◆ Your assignment ◆
For the entries that appear below, write out the exact text and omit the pictures.

Segment Start: Excerpted data

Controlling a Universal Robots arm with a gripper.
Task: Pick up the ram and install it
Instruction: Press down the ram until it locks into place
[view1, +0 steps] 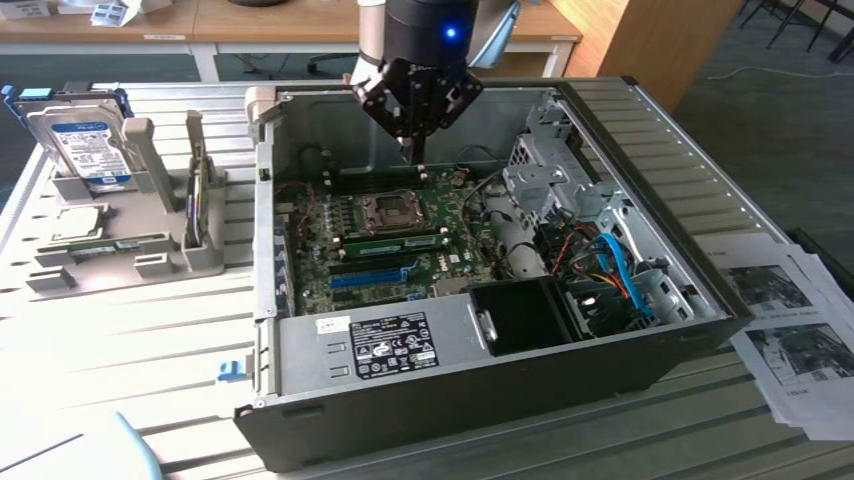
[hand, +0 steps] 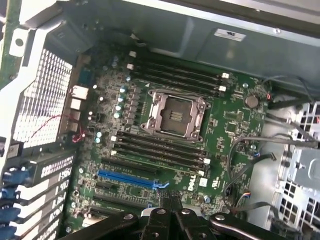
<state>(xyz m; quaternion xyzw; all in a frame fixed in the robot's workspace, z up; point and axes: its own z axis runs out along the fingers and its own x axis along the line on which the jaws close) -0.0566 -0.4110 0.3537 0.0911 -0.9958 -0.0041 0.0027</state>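
Note:
The ram (view1: 395, 241) is a thin green stick standing in a motherboard slot just beside the CPU socket (view1: 391, 208), inside the open computer case (view1: 441, 350). In the wrist view it shows as a green strip (hand: 161, 159) among the black slots next to the socket (hand: 175, 114). My gripper (view1: 416, 150) hangs above the back of the motherboard, a little beyond the socket and apart from the ram. Its fingers (hand: 176, 202) are shut together with nothing between them.
A blue slot (view1: 370, 277) lies near the ram. Drive cages and blue cables (view1: 617, 270) crowd the case on the exterior view's right. On the exterior view's left, grey holders carry a hard drive (view1: 83, 145) and a flat green board (view1: 100, 247). Printed sheets (view1: 794, 330) lie on the table.

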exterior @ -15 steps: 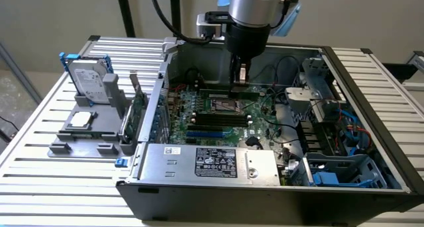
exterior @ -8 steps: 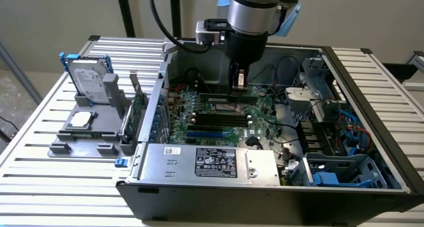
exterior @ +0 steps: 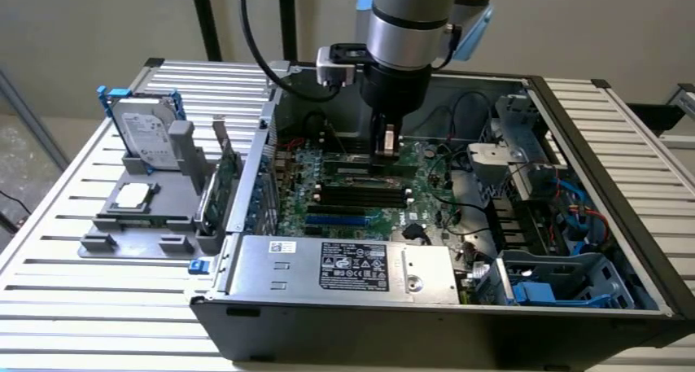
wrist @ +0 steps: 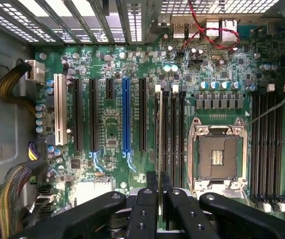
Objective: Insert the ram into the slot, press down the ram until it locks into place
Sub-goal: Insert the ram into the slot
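My gripper hangs inside the open computer case, low over the motherboard. In the wrist view its two black fingers are shut on the ram, which I see edge-on as a thin pale strip running away from the fingertips. The ram lies along a group of long black slots beside the CPU socket, over the one farthest from that socket or the one beside it. Whether it touches a slot I cannot tell. A second group of black slots lies on the socket's other side.
A bright blue socket and black card sockets lie beside the memory slots. Cable bundles run along the case wall. At the exterior view's left a grey holder carries a hard drive. The power supply sits at the case front.
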Motion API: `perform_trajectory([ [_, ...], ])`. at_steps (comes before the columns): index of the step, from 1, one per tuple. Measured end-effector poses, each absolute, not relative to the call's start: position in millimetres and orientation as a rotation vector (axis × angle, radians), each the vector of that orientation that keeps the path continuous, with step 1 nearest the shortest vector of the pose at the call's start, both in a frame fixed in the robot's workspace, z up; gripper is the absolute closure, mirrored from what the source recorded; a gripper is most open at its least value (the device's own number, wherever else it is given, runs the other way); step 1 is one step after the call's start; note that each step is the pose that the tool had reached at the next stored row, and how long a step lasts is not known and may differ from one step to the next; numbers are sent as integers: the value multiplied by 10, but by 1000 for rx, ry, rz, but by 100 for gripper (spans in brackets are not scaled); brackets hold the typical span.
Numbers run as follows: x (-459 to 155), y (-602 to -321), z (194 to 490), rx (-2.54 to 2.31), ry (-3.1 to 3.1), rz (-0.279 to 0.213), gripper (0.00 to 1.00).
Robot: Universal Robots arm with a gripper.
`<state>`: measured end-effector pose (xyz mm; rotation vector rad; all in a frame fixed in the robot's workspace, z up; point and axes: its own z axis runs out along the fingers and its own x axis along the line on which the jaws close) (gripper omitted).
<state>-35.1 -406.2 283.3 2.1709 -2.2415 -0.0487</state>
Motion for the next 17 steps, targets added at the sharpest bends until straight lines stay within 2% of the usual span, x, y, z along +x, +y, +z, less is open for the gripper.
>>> perform_trajectory([
  [17,-375,-3987,2523,2176,-2237,-49,86],
])
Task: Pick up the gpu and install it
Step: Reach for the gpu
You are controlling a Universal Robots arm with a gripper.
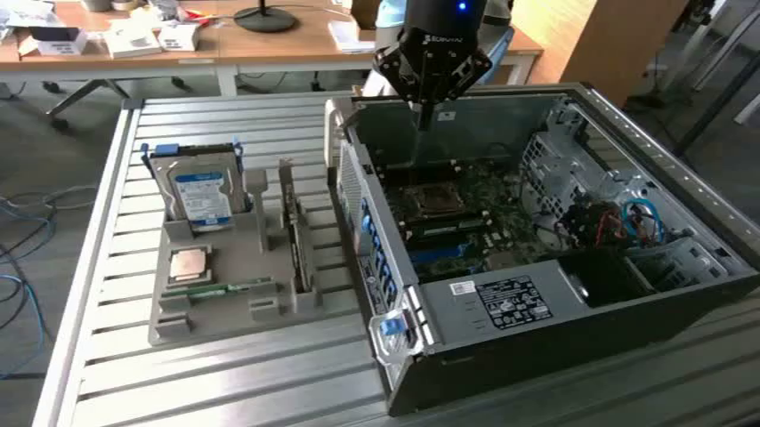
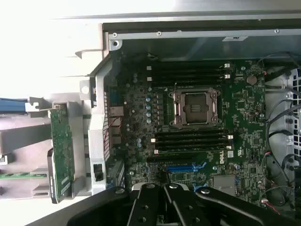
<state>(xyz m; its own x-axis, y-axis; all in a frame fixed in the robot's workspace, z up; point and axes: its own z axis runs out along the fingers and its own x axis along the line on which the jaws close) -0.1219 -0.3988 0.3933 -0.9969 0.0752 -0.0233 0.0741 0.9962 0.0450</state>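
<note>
Gripper (image 2: 164, 195), closed and empty, points down over the open case (image 1: 475, 325); gpu (image 1: 290, 227) stands outside it.

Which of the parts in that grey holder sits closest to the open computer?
The gpu, the thin card standing on edge; the hard drive stands farther off.

Gpu (image 1: 290, 233): thin flat card, dark seen edge-on, standing upright on its long edge in a slot of the grey holder (image 1: 226, 311), untouched. It sits on the holder's side toward the exterior view's right, just beside the open computer case (image 1: 535, 365). In the wrist view the card shows a green circuit face.
</note>
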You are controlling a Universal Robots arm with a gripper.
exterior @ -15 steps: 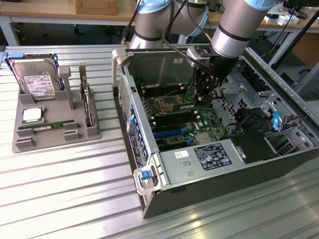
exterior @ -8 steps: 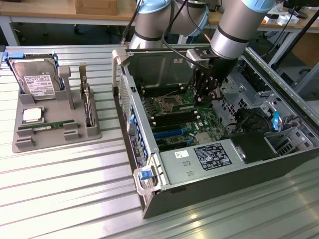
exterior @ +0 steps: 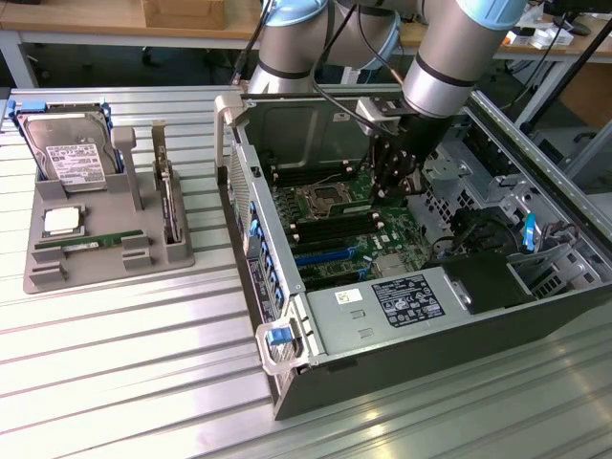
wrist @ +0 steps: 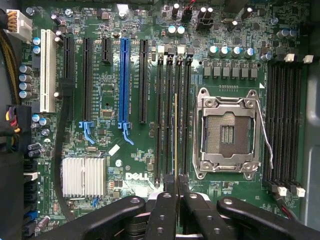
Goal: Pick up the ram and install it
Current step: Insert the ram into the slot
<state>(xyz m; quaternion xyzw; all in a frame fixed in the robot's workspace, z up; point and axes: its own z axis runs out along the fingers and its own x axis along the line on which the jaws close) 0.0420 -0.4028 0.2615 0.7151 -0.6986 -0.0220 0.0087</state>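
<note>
My gripper (exterior: 394, 179) hangs inside the open computer case (exterior: 535, 296), low over the motherboard (exterior: 339, 225), on the exterior view's right half of the scene. Seen from the wrist, my fingers (wrist: 167, 210) are pinched shut on the ram (wrist: 175, 135), which shows edge-on as a thin yellowish line running away from my fingertips, lined up over one of the black memory slots (wrist: 169, 115) just beside the empty processor socket (wrist: 227, 132). I cannot tell whether its edge already touches the slot. The wrist view also gives the blue expansion slot (wrist: 124, 82), the white slot (wrist: 48, 70) and the finned silver heatsink (wrist: 84, 176).

The exterior view offers what my wrist camera cannot: the grey parts tray (exterior: 105, 234) well apart on the exterior view's left, carrying the hard drive (exterior: 65, 153), the square processor chip (exterior: 61, 221) and a green stick (exterior: 78, 245) lying flat in its groove.
</note>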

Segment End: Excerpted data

◆ Task output ◆
Controlling a Universal Robots arm with a gripper.
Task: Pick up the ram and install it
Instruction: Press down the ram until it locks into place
[view1, +0 steps] 
[hand, +0 steps] 
<state>(xyz m; quaternion xyzw; all in a frame fixed in the robot's workspace, z up; point and axes: its own z axis runs out along the fingers and its own x axis along the line on which the jaws close) -0.0566 -0.4110 0.3537 0.0911 -0.9958 -0.0041 0.0027</state>
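Note:
The ram (view1: 395, 241) is a thin green stick standing in a motherboard slot just beside the CPU socket (view1: 391, 208), inside the open computer case (view1: 441, 350). In the wrist view it shows as a green strip (hand: 161, 159) among the black slots next to the socket (hand: 175, 114). My gripper (view1: 416, 150) hangs above the back of the motherboard, a little beyond the socket and apart from the ram. Its fingers (hand: 176, 202) are shut together with nothing between them.
A blue slot (view1: 370, 277) lies near the ram. Drive cages and blue cables (view1: 617, 270) crowd the case on the exterior view's right. On the exterior view's left, grey holders carry a hard drive (view1: 83, 145) and a flat green board (view1: 100, 247). Printed sheets (view1: 794, 330) lie on the table.
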
exterior @ -15 steps: 
exterior @ -8 steps: 
exterior @ +0 steps: 
wrist @ +0 steps: 
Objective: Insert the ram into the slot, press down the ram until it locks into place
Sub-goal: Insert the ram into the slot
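My gripper hangs inside the open computer case, low over the motherboard. In the wrist view its two black fingers are shut on the ram, which I see edge-on as a thin pale strip running away from the fingertips. The ram lies along a group of long black slots beside the CPU socket, over the one farthest from that socket or the one beside it. Whether it touches a slot I cannot tell. A second group of black slots lies on the socket's other side.
A bright blue socket and black card sockets lie beside the memory slots. Cable bundles run along the case wall. At the exterior view's left a grey holder carries a hard drive. The power supply sits at the case front.
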Motion API: `perform_trajectory([ [_, ...], ])`. at_steps (comes before the columns): index of the step, from 1, one per tuple. Measured end-effector poses, each absolute, not relative to the call's start: position in millimetres and orientation as a rotation vector (axis × angle, radians), each the vector of that orientation that keeps the path continuous, with step 1 nearest the shortest vector of the pose at the call's start, both in a frame fixed in the robot's workspace, z up; gripper is the absolute closure, mirrored from what the source recorded; a gripper is most open at its least value (the device's own number, wherever else it is given, runs the other way); step 1 is one step after the call's start; note that each step is the pose that the tool had reached at the next stored row, and how long a step lasts is not known and may differ from one step to the next; numbers are sent as integers: the value multiplied by 10, but by 1000 for rx, ry, rz, but by 100 for gripper (spans in brackets are not scaled); brackets hold the typical span.
Numbers run as follows: x (-459 to 155), y (-602 to -321), z (194 to 490), rx (-2.54 to 2.31), ry (-3.1 to 3.1), rz (-0.279 to 0.213), gripper (0.00 to 1.00).
Robot: Universal Robots arm with a gripper.
`<state>`: measured end-effector pose (xyz mm; rotation vector rad; all in a frame fixed in the robot's workspace, z up; point and axes: its own z axis runs out along the fingers and its own x axis along the line on which the jaws close) (gripper omitted).
<state>-35.1 -406.2 283.3 2.1709 -2.2415 -0.0487</state>
Motion for the next 17 steps, targets added at the sharpest bends until straight lines stay within 2% of the usual span, x, y, z along +x, +y, +z, less is open for the gripper.
>>> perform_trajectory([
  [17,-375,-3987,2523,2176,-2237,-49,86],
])
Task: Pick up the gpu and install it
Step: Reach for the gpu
You are controlling a Universal Robots arm with a gripper.
<state>(xyz m; its own x-axis, y-axis; all in a frame fixed in the robot's workspace, z up; point and axes: its own z axis runs out along the fingers and its own x axis along the line on which the jaws close) -0.1219 -0.3988 0.3933 -0.9969 0.0752 -0.0233 0.0741 0.9962 0.0450</state>
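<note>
Gripper (image 2: 164, 195), closed and empty, points down over the open case (image 1: 475, 325); gpu (image 1: 290, 227) stands outside it.

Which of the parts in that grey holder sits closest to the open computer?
The gpu, the thin card standing on edge; the hard drive stands farther off.

Gpu (image 1: 290, 233): thin flat card, dark seen edge-on, standing upright on its long edge in a slot of the grey holder (image 1: 226, 311), untouched. It sits on the holder's side toward the exterior view's right, just beside the open computer case (image 1: 535, 365). In the wrist view the card shows a green circuit face.
</note>
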You are controlling a Universal Robots arm with a gripper.
exterior @ -15 steps: 
exterior @ -8 steps: 
exterior @ +0 steps: 
wrist @ +0 steps: 
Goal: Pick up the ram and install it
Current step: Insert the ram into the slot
<state>(xyz m; quaternion xyzw; all in a frame fixed in the robot's workspace, z up; point and axes: its own z axis runs out along the fingers and its own x axis along the line on which the jaws close) 0.0420 -0.4028 0.2615 0.7151 -0.6986 -0.0220 0.0087</state>
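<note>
My gripper (exterior: 394, 179) hangs inside the open computer case (exterior: 535, 296), low over the motherboard (exterior: 339, 225), on the exterior view's right half of the scene. Seen from the wrist, my fingers (wrist: 167, 210) are pinched shut on the ram (wrist: 175, 135), which shows edge-on as a thin yellowish line running away from my fingertips, lined up over one of the black memory slots (wrist: 169, 115) just beside the empty processor socket (wrist: 227, 132). I cannot tell whether its edge already touches the slot. The wrist view also gives the blue expansion slot (wrist: 124, 82), the white slot (wrist: 48, 70) and the finned silver heatsink (wrist: 84, 176).

The exterior view offers what my wrist camera cannot: the grey parts tray (exterior: 105, 234) well apart on the exterior view's left, carrying the hard drive (exterior: 65, 153), the square processor chip (exterior: 61, 221) and a green stick (exterior: 78, 245) lying flat in its groove.
</note>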

No additional answer is needed.